[1995/oagheade.htm]

OAG 95-17

May 10, 1995

Subject: Grand Jury Testimony

Written By: David E. Spenard

Requested By: Hon. Ray Larson

Syllabus: A transcript of grand jury testimony is a record subject to the exclusive control of the judiciary. Therefore, a person seeking the release of grand jury testimony must do so by motion to the court with control over the record.

Statutes construed: KRS 610.320; KRS 610.340; KRS 610.340(6)

OPINION OF THE ATTORNEY GENERAL

This opinion is in response to an inquiry from the Fayette County Commonwealth's Attorney raising several questions concerning the release of the transcript of testimony before the regular Grand Jury of the Fayette Circuit Court.
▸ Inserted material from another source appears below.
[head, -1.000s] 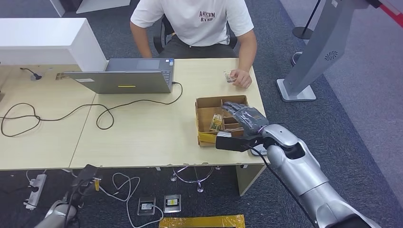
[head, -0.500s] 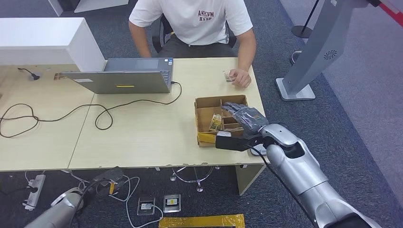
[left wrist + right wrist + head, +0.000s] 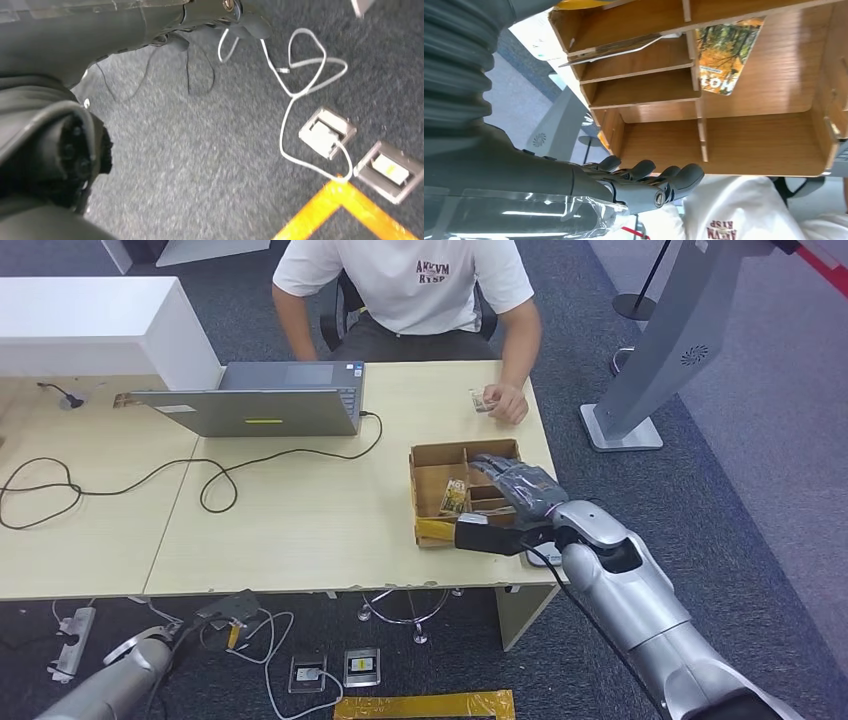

The first question asks whether there is any legal basis or precedent upon which a Commonwealth's Attorney could obtain an Order which would allow him to release the transcript of grand jury testimony to the public. "A grand jury is a part of the court and under judicial control, so there can be no doubt that a session of the grand jury is a 'proceeding in a circuit court.'" Greenwell v. Commonwealth, Ky., 317 S.W.2d 859, 861 (1958). Consequently, the grand jury testimony is a court record. The custody and control of such records is subject to the exclusive control of the judiciary. See Ex Parte Farley, Ky., 570 S.W.2d 617, 624, 625 (1978)(custody and control of court records not subject to statutory regulation and policy with respect to court records set by judiciary); also see York v. Commonwealth, Ky.App., 815 S.W.2d 415 (1991).

Secrecy has long been the general rule for grand jury testimony and proceedings. See Greenwell v. Commonwealth, 317 S.W.2d at 861; also see Branzburg v. Meigs, Ky., 503 S.W.2d 748 (1971) aff'g sub nom. Branzburg v. Hayes, 408 U.S. 665, 92 S.Ct. 2646, 33 L.Ed.2d 626 (1972); cf. Douglas Oil v. Petrol Stops Northwest, 411 U.S. 211, 99 S.Ct. 1667, 60 L.Ed.2d 156 (1979)(secrecy policy for federal grand jury transcripts). There are, however, exceptions to this general rule. Specifically, the Supreme Court of Kentucky has promulgated RCr (Kentucky Rule of Criminal Procedure) 5.24 which provides as follows:

Subject to the right of a person indicted to procure a transcript or recording as provided by Rule 5.16(3), and subject to the authority of the court at any time to direct otherwise, all persons present during any part of the proceedings of a grand jury shall keep its proceedings and the testimony before it secret, except that counsel may divulge such information as may be necessary in preparing the case for trial or other disposition. [Emphasis added.]

There are two separate exceptions that permit disclosure of grand jury testimony. First, a person who has been indicted may procure a transcript. RCr 5.16(3). This exception is clearly inapplicable to the situation set out in the letter to the Office of the Attorney General. Additionally, per the plain language of RCr 5.24(1), a circuit court has the authority to direct the disclosure of grand jury testimony which is ordinarily kept secret. Accordingly, a Commonwealth's Attorney could apply to the circuit court pursuant to this rule for permission to disclose grand jury testimony if he chooses to do so.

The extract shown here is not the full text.